Это до такой степени обманывает зрителей, что больших усилий нужно, чтобы воздержать их от вызова: Грибоедова! В заключение князь. Жижимский делает формальное предложение младшей дочери Кубаревых, но Адель, к великому ужасу родителей, отказывает наотрез.
В четвертом действии Кубарев-отец объясняет технологу Пенкину (г. Самойлов 2-й), что он разорен и что дочери его Адели необходимо выйти замуж за князя Жижимского, потому что она привыкла к комфорту и жизнь с бедным человеком для нее немыслима. Кубарев обращается к содействию Пенкина, чтоб убедить Адель в непреложности этой истины. Пенкин сам любит Адель и любим ею взаимно, но, по какому-то непонятному соображению, не отказывается от исполнения навязываемого ему поручения. Происходит объяснение между влюбленными— и что ж оказывается? — что Адель действительно до такой степени заражена любовью к комфорту, что скорее соглашается жить в чертогах с расслабленным сановником, нежели в хижине с милым сердцу человеком. Эта сцена столь удивительна, что надо видеть ее собственными глазами, чтобы понять, какое тяжелое впечатление может производить несвязный сумбур на зрителей самых невзыскательных. Кончается, разумеется, тем, что является г. Самойлов 1-й, подают шампанское, и занавес падает среди громаднейшего шиканья.

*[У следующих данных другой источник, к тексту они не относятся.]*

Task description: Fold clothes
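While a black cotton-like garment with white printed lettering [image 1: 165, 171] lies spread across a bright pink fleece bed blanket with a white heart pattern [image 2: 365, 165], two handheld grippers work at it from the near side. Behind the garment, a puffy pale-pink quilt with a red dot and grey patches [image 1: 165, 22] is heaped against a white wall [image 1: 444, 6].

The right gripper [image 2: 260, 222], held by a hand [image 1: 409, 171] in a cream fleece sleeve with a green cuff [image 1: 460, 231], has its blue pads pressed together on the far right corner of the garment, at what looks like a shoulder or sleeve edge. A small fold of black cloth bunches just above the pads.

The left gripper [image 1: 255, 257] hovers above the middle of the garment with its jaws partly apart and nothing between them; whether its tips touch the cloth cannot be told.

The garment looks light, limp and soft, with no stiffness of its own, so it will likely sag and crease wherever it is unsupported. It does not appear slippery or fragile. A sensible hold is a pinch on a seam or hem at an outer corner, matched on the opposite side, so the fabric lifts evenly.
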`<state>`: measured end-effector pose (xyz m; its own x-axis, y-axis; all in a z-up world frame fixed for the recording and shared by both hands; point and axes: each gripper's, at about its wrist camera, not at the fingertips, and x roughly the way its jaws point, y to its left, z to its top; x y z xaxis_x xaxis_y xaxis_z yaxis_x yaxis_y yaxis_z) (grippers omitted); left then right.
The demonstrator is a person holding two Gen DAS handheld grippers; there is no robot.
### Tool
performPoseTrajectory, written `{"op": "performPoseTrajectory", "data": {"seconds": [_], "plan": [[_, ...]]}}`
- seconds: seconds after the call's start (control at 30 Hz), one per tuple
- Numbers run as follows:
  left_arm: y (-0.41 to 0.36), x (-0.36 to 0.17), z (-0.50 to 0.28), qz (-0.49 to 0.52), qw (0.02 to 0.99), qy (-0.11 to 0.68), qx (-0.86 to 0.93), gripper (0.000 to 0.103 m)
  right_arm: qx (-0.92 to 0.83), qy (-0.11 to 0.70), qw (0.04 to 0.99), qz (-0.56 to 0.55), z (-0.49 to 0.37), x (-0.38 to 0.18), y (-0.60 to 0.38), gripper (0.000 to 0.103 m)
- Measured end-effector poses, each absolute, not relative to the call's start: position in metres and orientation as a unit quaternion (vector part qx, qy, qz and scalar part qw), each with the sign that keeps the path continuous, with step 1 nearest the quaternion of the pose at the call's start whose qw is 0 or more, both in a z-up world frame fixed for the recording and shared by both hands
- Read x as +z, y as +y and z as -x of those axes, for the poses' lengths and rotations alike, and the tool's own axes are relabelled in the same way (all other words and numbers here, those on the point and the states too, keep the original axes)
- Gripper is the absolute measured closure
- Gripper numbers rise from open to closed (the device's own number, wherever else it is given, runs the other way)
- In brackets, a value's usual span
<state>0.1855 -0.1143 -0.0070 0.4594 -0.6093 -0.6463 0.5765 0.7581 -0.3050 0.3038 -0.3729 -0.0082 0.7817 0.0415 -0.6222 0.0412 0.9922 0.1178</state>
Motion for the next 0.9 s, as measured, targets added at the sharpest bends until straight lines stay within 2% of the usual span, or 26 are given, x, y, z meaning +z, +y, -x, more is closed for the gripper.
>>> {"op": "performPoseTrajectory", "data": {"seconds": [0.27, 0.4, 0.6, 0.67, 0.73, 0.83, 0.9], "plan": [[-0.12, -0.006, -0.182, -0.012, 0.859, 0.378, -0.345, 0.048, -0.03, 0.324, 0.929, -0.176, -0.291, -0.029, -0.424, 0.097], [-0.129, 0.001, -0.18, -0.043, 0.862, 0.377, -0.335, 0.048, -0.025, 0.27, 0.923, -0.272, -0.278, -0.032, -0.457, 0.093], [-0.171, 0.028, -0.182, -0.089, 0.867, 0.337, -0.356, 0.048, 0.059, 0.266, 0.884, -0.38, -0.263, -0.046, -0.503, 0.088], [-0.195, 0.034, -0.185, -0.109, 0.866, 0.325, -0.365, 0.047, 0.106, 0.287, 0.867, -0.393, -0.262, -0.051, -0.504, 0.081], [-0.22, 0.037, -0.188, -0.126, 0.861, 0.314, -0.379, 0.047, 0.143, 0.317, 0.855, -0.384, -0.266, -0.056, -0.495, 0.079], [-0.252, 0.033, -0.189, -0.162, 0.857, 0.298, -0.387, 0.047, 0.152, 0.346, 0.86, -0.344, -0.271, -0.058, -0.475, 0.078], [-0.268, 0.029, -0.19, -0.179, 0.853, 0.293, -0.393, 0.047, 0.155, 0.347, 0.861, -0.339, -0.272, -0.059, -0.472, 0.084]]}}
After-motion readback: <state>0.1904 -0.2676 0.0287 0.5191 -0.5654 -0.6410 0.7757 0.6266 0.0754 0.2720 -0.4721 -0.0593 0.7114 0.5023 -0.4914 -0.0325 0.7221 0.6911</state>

Вот какого рода нехитрою стряпнею накормил г. Авдеев свою публику. Мне скажут, может быть, что если стряпня эта такова, то не стоило и говорить об ней. Это так. Но не надо забывать, что мы не можем выбиться из этой стряпни, что когда бы мы ни заглянули в театр, мы ни под каким видом не разминемся либо с «Пробным камнем», либо с «Фролом Скобеевым», либо с «Прекрасной Еленой». Этот факт сам по себе достаточно обременителен, чтобы поговорить о нем. И в самый этот вечер, когда шла «Мещанская семья», все-таки не обошлось без «Прекрасной Елены»; хоть один акт, а дали. И надо было видеть, какое было написано уныние, чуть не омерзение, на лицах актеров, исполнявших этот несчастный первый акт. Пожалеем их, читатель; вспомним, что в ту минуту, когда я дописываю эти строки, «Прекрасная Елена» выдерживает тридцатое представление, независимо от тех, которые были даны в бенефисы. И это в продолжение каких-нибудь двух месяцев с половиной!
Об игре актеров, участвовавших в «Мещанской семье», с особенной похвалой отозваться нельзя. Кроме г-жи Линской, которая была, как и всегда, неподражаема, и г. Васильева 2-го, который сыграл свою роль прекрасно, прочие актеры были ниже своего обыкновенного уровня. К сожалению, замечание это относится даже к г. Самойлову 1-му, который своею постоянно прекрасною игрою приучил публику быть требовательною. Но ведь и то сказать: каждый день вести изнурительную борьбу с авторами, которые, по-видимому, никакой другой мысли в голове не держат, кроме той, как бы сломить непокорного актера, — это может хоть кого утомить.